As data theft continues to become a growing threat, Cintas Corp., an information-management firm, offers 10 tips for protecting business data.
The list provides small to mid-sized businesses with critical steps to ensure electronic and paper documents remain secure and out of the reach of fraudulent activity.
About nine million Americans have their identities stolen each year, according to the Federal Trade Commission. Data theft can cost consumers and businesses millions of dollars repairing the damage to their name and credit record.
The top 10 tips to ensure data privacy include:
- Implement a document management program
Identify the types of documents considered confidential and train co-workers on responsible information-handling practices. Restrict co-worker access to these documents and discourage printing of confidential data unless essential.
- Implement a document retention schedule
Identify the amount of time to retain specific documents. Store these documents in a secure place until the retention period expires. A secure place restricts access to co-workers who don't have a need to access such files. When the retention period is complete, have the documents shredded by a trusted and certified company.

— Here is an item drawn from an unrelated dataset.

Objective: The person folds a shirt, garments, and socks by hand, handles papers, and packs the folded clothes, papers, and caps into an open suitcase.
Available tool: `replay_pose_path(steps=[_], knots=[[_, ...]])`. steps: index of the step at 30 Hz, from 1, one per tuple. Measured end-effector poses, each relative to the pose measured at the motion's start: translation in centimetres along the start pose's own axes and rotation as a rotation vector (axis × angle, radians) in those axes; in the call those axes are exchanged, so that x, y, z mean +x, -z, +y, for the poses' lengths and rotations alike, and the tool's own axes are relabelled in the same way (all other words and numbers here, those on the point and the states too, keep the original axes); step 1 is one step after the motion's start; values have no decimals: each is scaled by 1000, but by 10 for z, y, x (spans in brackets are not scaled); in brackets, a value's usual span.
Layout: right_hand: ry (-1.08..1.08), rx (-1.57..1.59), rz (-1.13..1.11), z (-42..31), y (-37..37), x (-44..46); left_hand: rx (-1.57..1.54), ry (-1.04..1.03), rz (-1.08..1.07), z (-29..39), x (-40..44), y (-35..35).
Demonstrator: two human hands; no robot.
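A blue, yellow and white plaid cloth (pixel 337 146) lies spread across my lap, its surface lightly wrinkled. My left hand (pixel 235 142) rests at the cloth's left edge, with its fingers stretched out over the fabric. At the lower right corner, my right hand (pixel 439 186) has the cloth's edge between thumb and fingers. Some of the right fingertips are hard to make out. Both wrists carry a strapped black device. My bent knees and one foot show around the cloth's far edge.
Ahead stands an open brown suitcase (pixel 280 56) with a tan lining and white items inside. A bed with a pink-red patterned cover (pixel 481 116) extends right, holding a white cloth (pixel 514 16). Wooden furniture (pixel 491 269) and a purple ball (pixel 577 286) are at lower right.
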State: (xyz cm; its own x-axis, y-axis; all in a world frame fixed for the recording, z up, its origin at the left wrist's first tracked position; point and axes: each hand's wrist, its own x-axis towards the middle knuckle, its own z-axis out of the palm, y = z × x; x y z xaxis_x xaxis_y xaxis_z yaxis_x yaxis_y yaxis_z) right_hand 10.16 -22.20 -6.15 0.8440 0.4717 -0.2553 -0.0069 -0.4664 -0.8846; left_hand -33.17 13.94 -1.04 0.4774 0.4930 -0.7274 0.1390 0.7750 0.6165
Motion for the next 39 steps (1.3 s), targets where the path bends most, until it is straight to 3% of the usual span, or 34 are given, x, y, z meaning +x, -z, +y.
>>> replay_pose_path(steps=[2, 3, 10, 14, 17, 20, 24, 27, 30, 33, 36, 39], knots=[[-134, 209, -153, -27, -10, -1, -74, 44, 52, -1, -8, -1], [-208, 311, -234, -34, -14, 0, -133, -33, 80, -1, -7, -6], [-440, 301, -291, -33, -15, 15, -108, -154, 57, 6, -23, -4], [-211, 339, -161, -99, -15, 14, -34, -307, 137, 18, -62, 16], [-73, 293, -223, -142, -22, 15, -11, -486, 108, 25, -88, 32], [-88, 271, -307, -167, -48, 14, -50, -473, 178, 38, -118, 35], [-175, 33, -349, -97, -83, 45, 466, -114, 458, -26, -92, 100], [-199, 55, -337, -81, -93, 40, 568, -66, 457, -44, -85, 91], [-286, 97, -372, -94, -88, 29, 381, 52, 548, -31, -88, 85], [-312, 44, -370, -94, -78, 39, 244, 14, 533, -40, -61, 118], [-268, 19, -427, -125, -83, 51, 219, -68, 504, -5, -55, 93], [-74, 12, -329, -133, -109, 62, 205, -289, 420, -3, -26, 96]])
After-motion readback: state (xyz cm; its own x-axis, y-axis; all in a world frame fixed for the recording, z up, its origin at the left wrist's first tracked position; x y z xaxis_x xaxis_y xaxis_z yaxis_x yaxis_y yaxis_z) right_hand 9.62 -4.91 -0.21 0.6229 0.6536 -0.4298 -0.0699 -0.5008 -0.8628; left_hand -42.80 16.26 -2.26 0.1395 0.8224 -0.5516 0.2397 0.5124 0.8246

- Regularly shred sensitive documents
To protect sensitive information, consider a shredding service that destroys business documents onsite on a scheduled basis. These companies place secure storage containers in easily accessible and identifiable locations to make it convenient for employees to shred documents. This limits opportunities for employees to make judgment calls on which documents should be shredded. If in doubt, shred.
- Keep documents securely offsite
In addition to outside hackers, valuable employee or customer data may also be compromised. To prevent an unauthorized co-worker from accessing data, keep non-essential documents offsite, further limiting potential access.
- Limit acquisition of confidential customer data
Review the type of customer data your business collects. Unless it is integral to the business transaction, avoid collection of information such as customers' social security, bank accounts or driver's license numbers. If the information needs to be gathered, restrict access to only those co-workers who need the information.
- Use password protection
Protect files that contain sensitive data, including payroll, customer and financial information with passwords. Make sure your co-workers change passwords on a quarterly basis at minimum with a combination of six to eight numbers and letters in upper and lower case to further the reduce the opportunity for passwords to be compromised.
- Install and update virus protection software
Virus protection software is the first step in preventing a worm or virus from distributing files or other stored information from a computer over the network. Make sure employees regularly check for software updates so computers are protected against the latest virus threats.
- Clear data before disposing of old computers
Even if a computer is no longer used, sensitive data is still available on the hard drive. Potential hackers or data thieves could prey on such data. Use software programs to wipe the data or identify a data destruction vendor that will physically destroy the hard drive.
- Review company credit card statements
Company credit card data can be compromised just as easily as consumer data. Before paying bills, make sure each employee has reviewed each item to prevent unauthorized charges. If unauthorized charges occur, be sure to notify your credit card company all three credit bureaus to protect your credit.
- Limit use of file sharing programs
While an effective way to collaborate and share documents, file sharing programs can also expose a computer to hackers. If they must be used, make sure the system is protected by strong firewall and virus protection software that is regularly updated.
“As identity theft continues to grow, it is important to guard against potential risks so valuable customer data is consistently protected,” said Richard Kraus, Six Sigma Black Belt manager of Cintas. “Data Privacy Day is an opportunity for businesses to review their current document management programs and make sure they have the best practices in place to protect company, employee and customer data.”